The Kids of Widney High – Act Your Age

When a group like The Kids of Widney High releases three albums of original songs with critical acclaim and support from artists like Mr. Bungle, it’s a healthy sign of diverse audiences with varied musical tastes. The Kids are an evolving collection of special education students at California’s Widney High, whose teacher, Michael Monagan, inspired them to write their own songs beginning with a class in 1989. For the last 15 years, students have come and gone, but the spirit of creativity and fun has grown, as has the popularity of the group’s recordings.
All that is wonderful, and the kids who have participated in the band over the years have shown remarkable learning breakthroughs and increased self-esteem. Yet, at the end of the day, it is important to evaluate The Kids’ latest album, Act Your Age, based on the quality of the music, not necessarily the considerable challenges the singers have overcome due to their learning disabilities. They come off as cute kids, and some of the songs are amusing, rollicking pop confections. “Life Without the Cow” opens the album with a big smile and lyrics like, “Life without the cow / No more milk or cheese / No more New York steak / No more fertilizer / No more barbecues / No more leather shoes / No more butter on biscuits / No more Ben and Jerry’s.” It’s a catchy song with a fun chorus sung by most of the students and a great way to start the album.
However, “I Make My Teachers Mad” doesn’t go anywhere beyond the declaratory title, which is repeated often throughout the song.
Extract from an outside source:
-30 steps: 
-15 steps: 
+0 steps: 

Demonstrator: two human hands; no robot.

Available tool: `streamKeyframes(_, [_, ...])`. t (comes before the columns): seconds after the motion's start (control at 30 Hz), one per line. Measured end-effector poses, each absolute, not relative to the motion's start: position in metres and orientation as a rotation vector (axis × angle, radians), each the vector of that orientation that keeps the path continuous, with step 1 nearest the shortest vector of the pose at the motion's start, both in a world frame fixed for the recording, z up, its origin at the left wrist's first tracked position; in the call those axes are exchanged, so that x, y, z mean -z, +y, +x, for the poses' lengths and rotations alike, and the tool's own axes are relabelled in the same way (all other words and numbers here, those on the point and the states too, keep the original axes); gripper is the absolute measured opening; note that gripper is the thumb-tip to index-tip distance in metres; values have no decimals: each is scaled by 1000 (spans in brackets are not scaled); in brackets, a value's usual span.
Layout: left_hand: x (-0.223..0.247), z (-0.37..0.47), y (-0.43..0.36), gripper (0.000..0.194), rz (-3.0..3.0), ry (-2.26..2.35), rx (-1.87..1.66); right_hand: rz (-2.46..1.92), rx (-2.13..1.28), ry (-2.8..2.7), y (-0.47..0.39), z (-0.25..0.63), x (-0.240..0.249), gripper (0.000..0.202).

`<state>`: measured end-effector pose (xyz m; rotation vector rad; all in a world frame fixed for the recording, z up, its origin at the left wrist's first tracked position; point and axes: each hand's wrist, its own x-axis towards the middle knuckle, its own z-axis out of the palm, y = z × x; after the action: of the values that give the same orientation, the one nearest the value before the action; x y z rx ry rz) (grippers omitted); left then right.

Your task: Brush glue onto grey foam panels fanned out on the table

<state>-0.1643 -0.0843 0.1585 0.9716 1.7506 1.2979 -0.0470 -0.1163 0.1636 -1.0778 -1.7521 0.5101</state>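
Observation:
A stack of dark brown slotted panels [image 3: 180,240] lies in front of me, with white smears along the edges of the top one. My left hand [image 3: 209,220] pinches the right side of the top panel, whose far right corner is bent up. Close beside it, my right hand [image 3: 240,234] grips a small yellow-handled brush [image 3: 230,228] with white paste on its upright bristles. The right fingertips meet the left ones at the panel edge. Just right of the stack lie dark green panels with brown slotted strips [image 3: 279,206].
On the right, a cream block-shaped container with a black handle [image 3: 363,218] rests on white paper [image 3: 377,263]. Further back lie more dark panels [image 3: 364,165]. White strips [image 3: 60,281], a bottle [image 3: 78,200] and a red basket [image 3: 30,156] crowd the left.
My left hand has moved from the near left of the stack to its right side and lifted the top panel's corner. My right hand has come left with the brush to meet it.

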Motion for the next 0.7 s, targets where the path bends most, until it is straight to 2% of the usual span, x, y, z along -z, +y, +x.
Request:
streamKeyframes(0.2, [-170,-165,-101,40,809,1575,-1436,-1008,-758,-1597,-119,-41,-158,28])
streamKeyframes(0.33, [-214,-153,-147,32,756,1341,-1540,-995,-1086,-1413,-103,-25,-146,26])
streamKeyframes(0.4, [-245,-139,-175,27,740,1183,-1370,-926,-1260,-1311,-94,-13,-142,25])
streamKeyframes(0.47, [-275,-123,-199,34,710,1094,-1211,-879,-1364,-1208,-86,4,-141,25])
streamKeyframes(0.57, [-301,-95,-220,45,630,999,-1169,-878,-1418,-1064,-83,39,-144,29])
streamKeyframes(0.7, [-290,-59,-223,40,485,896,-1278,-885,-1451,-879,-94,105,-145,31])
The accompanying band of studio musicians and teachers plays well, but the lyrics and spirit of “I Make My Teachers Mad” fall flat. “Miss Understood” is a bit slower than its preceding tracks on Act Your Age, and a new singer handles the lead vocals. The guitars are pleasant, and Judy Rudin’s harmonica is refreshing. “Miss Understood” sounds like a mishmash of summer camp songs, which admittedly have never ranked highly with me, but it’s not a bad tune. “Two Faces of Fidel” benefits from a tropical mood and clever lyrics that touch on Cubans who fled to Miami, Fidel Castro’s corrupt policies, and the less evil side of communism in Cuba. “Two Faces of Fidel” is a smart song that makes good use of primary sources of communist speeches near the end of the track.
“Valentine’s Day” is sincere, tired, and, unfortunately, too sappy. It covers a common sentiment, the desire to be with someone special on Valentine’s Day, but the song doesn’t offer anything new on that concept. The album’s title track would fit well in a Sesame Street episode for an older audience of teens, with its guidelines for life: “Don’t let nobody provoke you / Don’t play with fire / Don’t pull the fire alarm / Don’t be a liar.” Later lyrics tackle suicide and positive self-image, still using the children’s musical approach. “E-L-V-I-S” runs with a rockabilly melodic approach and lets The Kids talk to and about “The King.” It’s another song that is cute but doesn’t stay with you long after you first hear it.
“Goin’ Home” doesn’t move much, but its horn-heavy sound shines through, with trumpet, trombone, and saxophones blasting. “Hold Me” finds The Kids in a warm, relaxed reggae vibe, with lyrics about adolescent love. This is a beautiful song, definitely a highlight of Act Your Age. The album’s closing track, “Santa’s in a Wheelchair,” is a mild rocker, as loud and busy as The Kids get on their third album. It is not a bad song, but its overdependence on the chorus doesn’t really go anywhere over three minutes.
I work with teenagers full-time at a nonprofit agency, so I know how rewarding it is to see children learn new skills, boost their self-confidence, and smile from their accomplishments. I applaud Michael Monagan for enabling his students to channel their energies through musical creation. As an educational exercise, The Kids of Widney High have recorded a successful third album. As a musical feat, Act Your Age leaves something to be desired. Some songs are winners that charmingly ring in your head later, but most of the tracks lose their impact quickly after they end. Nonetheless, if you like novelty records and want to support a good cause, Act Your Age may be ideal for you.